L’hypercentralisation des décisions laisse très peu de place à l’initiative aux acteurs locaux alors qu’ils sont plus à même d’identifier et corriger les risques relevant de leurs pratiques.

3) Le secteur privé 

Le problème y est moins aigue que dans le secteur public. Mais ce secteur souffre d’une réglementation obsolète et anachronique, plus adaptée à la gestion des cliniques tunisiennes d’accouchements du début du 20e siècle qu’à celle des établissements privés actuels qui ont un fonctionnement d’établissement de santé de troisième ligne.

Cet anachronisme entraîne les différents acteurs à contourner cette réglementation pour éviter des situations de blocage qui pourraient compromettre la sécurité des patients.

Un autre grand problème est celui des forfaits de prise en charge de certaines pathologies par la Caisse nationale d’assurance maladie (Cnam).

Certains n’ont pas été réévalués depuis plus de vingt ans alors que les coûts de traitement de ces pathologies et des moyens mis en place pour assurer la sécurité des patients connaissent une envolée exponentielle. Il serait naïf de penser que, dans pareilles conditions, la lutte contre les complications liées aux soins puisse être totalement efficace.

Pour conclure, de nos jours la médecine curative de part sa performance et sa complexité est, une activité à risque élevé et ses complications sont fréquentes. Pour palier à ces défaillances, il est nécessaire de s’éloigner de l’approche basée sur la recherche du coupable qui, même si elle procure une forme de soulagement, a de toute façon montré ses limites. Il faut plutôt adopter une approche basée sur la détection des défaillances organisationnelles et techniques du système de santé.

Quant à la forte médiatisation des affaires médicales, elle ne témoigne nullement de l’apparition d’un nouveau phénomène mais elle est plutôt le reflet de la libération de la parole. Depuis la révolution, le citoyen tunisien exige son droit à un soin non seulement efficace mais que ce soin lui soit également délivré dans les meilleures conditions de sécurité.

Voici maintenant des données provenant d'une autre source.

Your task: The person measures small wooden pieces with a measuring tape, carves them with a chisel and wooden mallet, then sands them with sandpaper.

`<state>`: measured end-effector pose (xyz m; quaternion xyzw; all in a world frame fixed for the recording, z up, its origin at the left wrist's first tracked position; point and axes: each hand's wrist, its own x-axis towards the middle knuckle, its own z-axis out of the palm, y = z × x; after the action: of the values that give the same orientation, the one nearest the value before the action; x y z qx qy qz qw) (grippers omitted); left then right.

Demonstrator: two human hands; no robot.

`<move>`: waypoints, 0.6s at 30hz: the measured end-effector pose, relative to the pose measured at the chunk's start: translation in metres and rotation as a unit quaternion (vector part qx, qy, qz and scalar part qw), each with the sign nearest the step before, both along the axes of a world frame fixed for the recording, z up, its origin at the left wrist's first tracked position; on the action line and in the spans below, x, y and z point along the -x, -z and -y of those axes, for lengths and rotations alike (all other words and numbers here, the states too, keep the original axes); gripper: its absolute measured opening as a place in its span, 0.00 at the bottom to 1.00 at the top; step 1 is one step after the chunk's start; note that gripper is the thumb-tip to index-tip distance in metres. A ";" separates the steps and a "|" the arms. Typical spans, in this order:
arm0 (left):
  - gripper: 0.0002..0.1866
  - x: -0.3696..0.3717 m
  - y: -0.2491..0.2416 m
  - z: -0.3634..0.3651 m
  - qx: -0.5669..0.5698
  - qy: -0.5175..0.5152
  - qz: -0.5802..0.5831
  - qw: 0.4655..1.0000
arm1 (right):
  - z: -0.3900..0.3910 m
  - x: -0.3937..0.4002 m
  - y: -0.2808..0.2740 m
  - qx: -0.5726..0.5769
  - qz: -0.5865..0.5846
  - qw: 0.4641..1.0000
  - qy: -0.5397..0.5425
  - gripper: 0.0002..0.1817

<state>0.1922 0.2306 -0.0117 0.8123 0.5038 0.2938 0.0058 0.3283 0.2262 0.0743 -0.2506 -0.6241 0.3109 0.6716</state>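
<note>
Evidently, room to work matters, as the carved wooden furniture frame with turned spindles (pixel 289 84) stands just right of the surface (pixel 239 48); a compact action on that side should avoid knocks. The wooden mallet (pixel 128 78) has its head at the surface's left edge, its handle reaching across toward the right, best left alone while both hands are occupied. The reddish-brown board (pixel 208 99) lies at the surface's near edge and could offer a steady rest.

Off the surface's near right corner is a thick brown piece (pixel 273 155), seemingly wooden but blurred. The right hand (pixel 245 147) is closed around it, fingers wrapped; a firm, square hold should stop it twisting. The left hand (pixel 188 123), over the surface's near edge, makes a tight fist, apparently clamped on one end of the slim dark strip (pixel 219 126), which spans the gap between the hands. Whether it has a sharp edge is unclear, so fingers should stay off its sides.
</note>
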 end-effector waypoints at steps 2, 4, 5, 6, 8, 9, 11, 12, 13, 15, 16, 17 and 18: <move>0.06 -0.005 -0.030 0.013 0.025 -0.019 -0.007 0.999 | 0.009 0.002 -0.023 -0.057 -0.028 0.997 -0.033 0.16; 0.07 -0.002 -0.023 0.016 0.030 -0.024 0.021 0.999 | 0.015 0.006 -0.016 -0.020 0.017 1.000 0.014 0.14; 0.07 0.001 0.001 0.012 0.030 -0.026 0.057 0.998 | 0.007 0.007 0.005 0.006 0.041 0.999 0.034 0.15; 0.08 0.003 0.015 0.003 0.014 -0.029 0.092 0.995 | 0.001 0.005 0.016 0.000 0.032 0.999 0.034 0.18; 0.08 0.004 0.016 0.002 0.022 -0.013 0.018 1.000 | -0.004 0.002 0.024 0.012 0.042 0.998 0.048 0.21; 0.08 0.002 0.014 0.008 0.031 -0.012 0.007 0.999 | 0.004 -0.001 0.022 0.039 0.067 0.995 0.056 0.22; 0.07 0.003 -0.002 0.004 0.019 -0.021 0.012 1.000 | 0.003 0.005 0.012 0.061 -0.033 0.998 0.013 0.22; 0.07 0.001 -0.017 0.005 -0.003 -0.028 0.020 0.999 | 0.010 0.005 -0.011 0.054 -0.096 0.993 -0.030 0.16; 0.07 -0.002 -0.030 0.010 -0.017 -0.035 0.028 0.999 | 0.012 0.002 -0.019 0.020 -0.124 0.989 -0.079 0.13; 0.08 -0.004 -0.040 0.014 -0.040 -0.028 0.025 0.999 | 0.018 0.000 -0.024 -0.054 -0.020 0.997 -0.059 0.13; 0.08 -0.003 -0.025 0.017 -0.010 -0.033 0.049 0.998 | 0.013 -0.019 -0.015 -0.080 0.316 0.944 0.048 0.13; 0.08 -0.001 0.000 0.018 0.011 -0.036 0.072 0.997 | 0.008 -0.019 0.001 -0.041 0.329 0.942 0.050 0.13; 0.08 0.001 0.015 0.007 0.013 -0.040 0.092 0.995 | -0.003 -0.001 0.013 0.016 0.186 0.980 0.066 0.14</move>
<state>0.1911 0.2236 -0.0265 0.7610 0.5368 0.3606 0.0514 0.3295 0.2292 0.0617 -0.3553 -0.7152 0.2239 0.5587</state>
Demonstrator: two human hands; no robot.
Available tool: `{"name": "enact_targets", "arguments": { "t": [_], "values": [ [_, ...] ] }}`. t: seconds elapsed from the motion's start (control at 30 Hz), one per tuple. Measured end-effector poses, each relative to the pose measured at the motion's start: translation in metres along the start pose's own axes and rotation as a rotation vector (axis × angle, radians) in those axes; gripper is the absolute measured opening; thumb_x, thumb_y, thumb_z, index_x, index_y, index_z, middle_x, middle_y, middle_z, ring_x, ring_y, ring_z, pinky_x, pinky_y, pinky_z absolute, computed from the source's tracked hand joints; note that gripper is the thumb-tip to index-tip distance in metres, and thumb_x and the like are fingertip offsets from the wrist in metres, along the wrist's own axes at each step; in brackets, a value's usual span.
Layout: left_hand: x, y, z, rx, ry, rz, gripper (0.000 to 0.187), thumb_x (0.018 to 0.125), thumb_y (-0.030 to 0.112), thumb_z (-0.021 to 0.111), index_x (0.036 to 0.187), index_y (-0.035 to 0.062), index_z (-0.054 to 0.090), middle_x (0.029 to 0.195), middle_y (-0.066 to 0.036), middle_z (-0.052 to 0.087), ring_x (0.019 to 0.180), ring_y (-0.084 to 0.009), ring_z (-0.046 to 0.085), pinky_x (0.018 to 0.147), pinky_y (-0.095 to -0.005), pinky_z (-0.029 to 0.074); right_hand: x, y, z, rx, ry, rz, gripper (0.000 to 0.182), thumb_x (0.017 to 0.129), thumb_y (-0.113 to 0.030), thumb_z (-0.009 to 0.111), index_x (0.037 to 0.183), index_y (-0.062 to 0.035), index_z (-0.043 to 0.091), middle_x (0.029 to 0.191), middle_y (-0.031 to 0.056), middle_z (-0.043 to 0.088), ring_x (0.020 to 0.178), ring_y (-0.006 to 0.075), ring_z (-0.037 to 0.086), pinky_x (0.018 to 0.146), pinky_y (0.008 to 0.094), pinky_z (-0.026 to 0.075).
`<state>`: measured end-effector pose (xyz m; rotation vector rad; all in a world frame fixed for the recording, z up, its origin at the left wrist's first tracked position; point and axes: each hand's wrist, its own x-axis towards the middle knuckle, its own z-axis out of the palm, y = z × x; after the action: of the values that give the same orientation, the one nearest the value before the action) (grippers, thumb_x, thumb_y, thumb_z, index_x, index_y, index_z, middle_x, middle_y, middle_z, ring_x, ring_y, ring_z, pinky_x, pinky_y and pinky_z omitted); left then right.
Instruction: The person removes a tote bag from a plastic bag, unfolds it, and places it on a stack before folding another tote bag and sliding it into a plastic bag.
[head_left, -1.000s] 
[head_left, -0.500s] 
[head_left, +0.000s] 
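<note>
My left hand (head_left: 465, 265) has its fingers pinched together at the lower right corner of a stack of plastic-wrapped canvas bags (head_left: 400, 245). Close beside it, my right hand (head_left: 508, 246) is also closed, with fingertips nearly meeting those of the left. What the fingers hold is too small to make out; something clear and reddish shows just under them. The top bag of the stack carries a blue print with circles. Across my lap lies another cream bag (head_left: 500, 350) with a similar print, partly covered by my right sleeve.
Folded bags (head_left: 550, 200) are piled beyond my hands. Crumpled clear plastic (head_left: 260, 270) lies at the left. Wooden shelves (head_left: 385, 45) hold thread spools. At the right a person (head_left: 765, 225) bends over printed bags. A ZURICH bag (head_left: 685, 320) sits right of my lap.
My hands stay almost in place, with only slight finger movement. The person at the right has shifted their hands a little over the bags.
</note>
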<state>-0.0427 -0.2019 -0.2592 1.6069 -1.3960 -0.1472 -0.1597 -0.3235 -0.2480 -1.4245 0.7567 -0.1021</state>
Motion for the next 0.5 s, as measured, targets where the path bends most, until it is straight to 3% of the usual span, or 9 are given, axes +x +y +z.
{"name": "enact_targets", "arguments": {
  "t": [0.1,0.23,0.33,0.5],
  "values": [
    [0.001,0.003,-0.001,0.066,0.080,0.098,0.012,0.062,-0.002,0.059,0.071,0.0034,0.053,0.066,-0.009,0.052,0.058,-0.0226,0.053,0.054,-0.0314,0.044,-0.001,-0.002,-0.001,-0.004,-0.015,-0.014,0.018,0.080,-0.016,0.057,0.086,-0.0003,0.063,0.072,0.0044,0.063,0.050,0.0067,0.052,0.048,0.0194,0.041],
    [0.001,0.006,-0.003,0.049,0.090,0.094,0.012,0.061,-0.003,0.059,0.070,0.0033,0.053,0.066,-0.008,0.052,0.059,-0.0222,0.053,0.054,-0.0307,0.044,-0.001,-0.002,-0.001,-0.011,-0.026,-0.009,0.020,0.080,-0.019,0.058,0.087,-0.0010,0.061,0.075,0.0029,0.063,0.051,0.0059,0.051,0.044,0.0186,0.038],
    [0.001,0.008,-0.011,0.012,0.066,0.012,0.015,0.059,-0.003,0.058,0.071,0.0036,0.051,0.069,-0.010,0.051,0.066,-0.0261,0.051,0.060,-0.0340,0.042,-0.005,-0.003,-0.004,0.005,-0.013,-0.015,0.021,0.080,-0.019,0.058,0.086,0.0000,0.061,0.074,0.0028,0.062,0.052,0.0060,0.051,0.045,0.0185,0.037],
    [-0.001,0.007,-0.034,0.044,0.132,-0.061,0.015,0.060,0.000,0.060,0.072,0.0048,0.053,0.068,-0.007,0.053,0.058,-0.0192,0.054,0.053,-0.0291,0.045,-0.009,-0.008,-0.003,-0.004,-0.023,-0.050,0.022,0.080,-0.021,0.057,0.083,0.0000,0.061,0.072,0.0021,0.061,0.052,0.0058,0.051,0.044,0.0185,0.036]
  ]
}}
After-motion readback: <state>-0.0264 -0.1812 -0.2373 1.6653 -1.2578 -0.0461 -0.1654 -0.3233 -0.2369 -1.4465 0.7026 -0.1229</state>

Sans un dialogue sociétal qui tienne compte de tous ces paramètres afin d’arriver à une refonte globale du système de santé, des droits des patients et de la responsabilité des acteurs de santé, les malades continueront à payer un lourd tribut en terme de complications et les professionnels médecins et paramédicaux, véritables boucs-émissaires, continueront à être jetés en pâture à la justice pour contourner un problème qui relève en premier lieu d’une vision stratégique nouvelle à l’échelle nationale.

* Anesthésiste-réanimateur, président de la Société tunisienne de gestion des risques en établissement de santé (Sotugeres).